An incremental materialized view is a special form of a materialized view. When data in the base table changes (for example, through insert, update, or delete operations), an incremental materialized view does not need to recompute all the data in the entire view. Instead, it only updates the parts that have changed because the last refresh. This can save a significant amount of computational resources and time, leading to a notable performance improvement, especially when dealing with large datasets.

Use cases

  • Accelerating queries with intermediate result sets.

  • Read-heavy, write-light scenarios.

Usage example

You can use the SQL command CREATE INCREMENTAL MATERIALIZED VIEW to create an incremental materialized view.
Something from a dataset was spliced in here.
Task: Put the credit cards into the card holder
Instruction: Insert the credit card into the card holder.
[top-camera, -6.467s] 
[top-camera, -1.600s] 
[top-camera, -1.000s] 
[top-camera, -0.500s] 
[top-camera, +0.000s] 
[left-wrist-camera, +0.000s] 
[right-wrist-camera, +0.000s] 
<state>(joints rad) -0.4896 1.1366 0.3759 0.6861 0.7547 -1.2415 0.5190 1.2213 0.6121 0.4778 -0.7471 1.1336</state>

The full syntax is as follows:

CREATE [INCREMENTAL] MATERIALIZED VIEW [ IF NOT EXISTS ] table_name
    [ (column_name [, ...] ) ]
    [ USING method ]
    [ WITH ( storage_parameter [= value] [, ... ] ) ]
    [ TABLESPACE tablespace_name ]
    AS query
    [ WITH [ NO ] DATA ]

The following example demonstrates how to create an incremental materialized view for tables in SynxDB.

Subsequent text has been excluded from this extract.